[Task brief]
From the records below, please repeat exactly the line that has "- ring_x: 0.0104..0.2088", the line that has "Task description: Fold", and every line between them, and nothing else.

[Saved entries]
╭──
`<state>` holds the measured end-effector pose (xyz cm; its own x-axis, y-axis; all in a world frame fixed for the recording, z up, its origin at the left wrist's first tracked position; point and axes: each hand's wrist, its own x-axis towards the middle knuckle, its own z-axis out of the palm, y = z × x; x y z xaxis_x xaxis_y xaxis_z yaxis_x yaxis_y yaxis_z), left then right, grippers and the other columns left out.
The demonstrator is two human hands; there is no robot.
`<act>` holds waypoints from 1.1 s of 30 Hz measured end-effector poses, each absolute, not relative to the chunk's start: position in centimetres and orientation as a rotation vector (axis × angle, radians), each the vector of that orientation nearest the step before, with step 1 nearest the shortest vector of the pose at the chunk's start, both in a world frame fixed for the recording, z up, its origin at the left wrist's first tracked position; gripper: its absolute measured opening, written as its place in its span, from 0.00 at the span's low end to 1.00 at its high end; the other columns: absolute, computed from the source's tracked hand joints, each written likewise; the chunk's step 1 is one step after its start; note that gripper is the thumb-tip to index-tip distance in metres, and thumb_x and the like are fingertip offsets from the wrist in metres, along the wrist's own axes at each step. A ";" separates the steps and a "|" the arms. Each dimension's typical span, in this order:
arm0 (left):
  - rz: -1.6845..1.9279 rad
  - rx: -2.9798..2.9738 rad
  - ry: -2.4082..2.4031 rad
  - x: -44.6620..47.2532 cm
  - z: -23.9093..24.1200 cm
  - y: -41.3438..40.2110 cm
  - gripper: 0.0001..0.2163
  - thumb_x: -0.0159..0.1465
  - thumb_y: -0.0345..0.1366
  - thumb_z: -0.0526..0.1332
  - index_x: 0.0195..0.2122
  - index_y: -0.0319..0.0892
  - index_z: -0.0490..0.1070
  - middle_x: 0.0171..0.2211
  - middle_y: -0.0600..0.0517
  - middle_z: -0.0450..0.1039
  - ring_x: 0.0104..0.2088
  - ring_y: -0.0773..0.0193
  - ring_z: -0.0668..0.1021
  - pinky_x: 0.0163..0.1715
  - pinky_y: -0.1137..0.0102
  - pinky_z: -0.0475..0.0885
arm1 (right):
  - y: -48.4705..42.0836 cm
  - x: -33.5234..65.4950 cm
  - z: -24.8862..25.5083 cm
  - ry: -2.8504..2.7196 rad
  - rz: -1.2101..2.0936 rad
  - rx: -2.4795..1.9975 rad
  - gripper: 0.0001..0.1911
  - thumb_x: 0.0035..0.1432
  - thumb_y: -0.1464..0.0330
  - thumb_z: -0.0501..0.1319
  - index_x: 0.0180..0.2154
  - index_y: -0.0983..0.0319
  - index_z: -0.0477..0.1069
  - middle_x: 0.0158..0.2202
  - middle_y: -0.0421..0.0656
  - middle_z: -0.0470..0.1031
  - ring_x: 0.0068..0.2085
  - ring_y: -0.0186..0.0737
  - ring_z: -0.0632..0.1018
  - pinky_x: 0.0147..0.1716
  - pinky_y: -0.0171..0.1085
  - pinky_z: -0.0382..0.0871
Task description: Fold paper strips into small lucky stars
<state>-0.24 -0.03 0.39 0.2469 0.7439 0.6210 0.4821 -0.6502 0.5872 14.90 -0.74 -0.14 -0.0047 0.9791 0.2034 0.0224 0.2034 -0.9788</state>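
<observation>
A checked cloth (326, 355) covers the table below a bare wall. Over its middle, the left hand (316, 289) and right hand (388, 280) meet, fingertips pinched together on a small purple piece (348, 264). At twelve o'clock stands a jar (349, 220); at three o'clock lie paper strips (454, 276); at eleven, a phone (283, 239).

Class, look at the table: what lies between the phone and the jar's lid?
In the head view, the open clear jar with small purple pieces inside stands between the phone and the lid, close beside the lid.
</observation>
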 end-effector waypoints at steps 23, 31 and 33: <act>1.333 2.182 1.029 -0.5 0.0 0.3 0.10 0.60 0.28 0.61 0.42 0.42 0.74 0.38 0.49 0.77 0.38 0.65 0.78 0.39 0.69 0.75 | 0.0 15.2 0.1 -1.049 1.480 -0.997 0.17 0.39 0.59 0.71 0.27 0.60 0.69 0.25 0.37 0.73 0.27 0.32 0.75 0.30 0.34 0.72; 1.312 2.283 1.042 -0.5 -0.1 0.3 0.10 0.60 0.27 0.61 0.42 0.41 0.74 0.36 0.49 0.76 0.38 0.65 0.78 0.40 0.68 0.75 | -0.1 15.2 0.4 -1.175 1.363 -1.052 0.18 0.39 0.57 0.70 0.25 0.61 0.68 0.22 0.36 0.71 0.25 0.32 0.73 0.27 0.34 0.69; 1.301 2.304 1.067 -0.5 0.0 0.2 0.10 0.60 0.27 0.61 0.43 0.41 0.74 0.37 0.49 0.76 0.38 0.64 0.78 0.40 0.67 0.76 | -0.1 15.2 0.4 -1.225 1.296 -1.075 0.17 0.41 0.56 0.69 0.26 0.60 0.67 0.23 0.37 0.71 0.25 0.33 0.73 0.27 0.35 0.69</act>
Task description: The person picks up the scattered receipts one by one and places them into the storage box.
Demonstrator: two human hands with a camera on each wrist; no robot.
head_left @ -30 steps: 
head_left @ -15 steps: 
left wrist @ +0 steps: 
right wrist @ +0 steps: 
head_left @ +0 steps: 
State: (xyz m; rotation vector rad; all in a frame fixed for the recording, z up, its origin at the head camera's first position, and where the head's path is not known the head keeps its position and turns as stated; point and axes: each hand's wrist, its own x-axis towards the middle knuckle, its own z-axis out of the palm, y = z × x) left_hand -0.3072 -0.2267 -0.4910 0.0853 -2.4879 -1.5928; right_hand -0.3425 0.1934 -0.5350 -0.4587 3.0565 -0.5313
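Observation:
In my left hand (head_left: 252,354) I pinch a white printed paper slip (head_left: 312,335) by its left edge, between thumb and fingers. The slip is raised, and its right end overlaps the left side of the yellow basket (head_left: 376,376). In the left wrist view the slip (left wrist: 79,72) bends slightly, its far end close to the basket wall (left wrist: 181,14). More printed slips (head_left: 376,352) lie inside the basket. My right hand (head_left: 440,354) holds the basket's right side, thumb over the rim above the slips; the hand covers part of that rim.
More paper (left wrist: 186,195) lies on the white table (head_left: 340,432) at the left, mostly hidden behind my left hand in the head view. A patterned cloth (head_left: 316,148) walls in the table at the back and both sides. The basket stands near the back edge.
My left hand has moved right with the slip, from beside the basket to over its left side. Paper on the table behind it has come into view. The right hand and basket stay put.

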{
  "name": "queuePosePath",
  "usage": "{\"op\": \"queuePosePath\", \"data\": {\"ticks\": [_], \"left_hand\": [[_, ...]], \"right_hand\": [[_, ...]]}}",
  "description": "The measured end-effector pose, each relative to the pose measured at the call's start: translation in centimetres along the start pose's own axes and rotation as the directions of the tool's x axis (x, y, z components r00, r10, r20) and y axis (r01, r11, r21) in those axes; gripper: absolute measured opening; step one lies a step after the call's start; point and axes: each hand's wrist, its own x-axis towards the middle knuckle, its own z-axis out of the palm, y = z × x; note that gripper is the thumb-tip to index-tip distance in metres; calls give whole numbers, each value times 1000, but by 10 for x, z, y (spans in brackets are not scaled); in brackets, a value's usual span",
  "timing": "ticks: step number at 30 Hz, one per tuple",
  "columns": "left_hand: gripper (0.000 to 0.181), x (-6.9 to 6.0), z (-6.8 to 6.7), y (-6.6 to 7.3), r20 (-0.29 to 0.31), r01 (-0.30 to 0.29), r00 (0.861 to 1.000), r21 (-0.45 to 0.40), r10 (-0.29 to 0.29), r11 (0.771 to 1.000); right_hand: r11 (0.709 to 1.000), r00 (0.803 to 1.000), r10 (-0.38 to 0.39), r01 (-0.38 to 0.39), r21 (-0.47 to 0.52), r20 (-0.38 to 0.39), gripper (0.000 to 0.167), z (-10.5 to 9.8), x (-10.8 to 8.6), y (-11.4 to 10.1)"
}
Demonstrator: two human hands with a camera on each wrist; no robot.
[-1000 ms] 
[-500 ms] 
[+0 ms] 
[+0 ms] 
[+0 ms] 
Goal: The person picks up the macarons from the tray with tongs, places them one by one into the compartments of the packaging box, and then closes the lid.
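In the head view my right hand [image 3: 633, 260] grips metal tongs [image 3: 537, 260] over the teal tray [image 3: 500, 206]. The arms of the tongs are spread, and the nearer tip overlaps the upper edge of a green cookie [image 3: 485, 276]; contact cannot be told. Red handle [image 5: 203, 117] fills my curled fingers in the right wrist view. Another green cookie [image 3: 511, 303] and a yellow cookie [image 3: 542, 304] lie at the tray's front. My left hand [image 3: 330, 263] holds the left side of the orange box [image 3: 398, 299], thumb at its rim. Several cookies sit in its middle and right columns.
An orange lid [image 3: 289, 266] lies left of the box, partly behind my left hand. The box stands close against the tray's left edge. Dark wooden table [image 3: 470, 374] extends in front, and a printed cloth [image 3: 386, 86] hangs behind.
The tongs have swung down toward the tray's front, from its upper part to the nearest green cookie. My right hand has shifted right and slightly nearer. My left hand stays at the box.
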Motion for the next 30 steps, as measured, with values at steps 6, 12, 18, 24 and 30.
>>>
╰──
[Answer]
  - ring_x: 0.0104..0.2088
  - ring_y: -0.0773..0.0193
  - ring_z: -0.0668..0.1021
  - pinky_x: 0.0163..0.1715
  - pinky_y: -0.1137..0.0102
  - pinky_z: -0.0475..0.0885
arm1 (right):
  - y: -48.4705..42.0836 cm
  - x: -33.5234..65.4950 cm
  - z: -24.8862..25.5083 cm
  - ry: -2.8504..2.7196 rad
  - rz: -1.2101..2.0936 rad
  - rx: -2.4795..1.9975 rad
  - gripper: 0.0001..0.1911
  - thumb_x: 0.0035..0.1432
  - thumb_y: -0.1464..0.0330
  - thumb_z: -0.0501..0.1319
  - index_x: 0.0180..0.2154
  - index_y: -0.0983..0.0319
  - index_z: -0.0477..0.1069
  - middle_x: 0.0158..0.2202
  - middle_y: -0.0421..0.0656
  - middle_z: -0.0470..0.1031
  - ring_x: 0.0068..0.2085
  - ring_y: -0.0186..0.0737
  - ring_z: -0.0632..0.1018
  - pinky_x: 0.0147..0.1716
  - pinky_y: -0.0171..0.1085
  - pinky_z: -0.0382..0.0871
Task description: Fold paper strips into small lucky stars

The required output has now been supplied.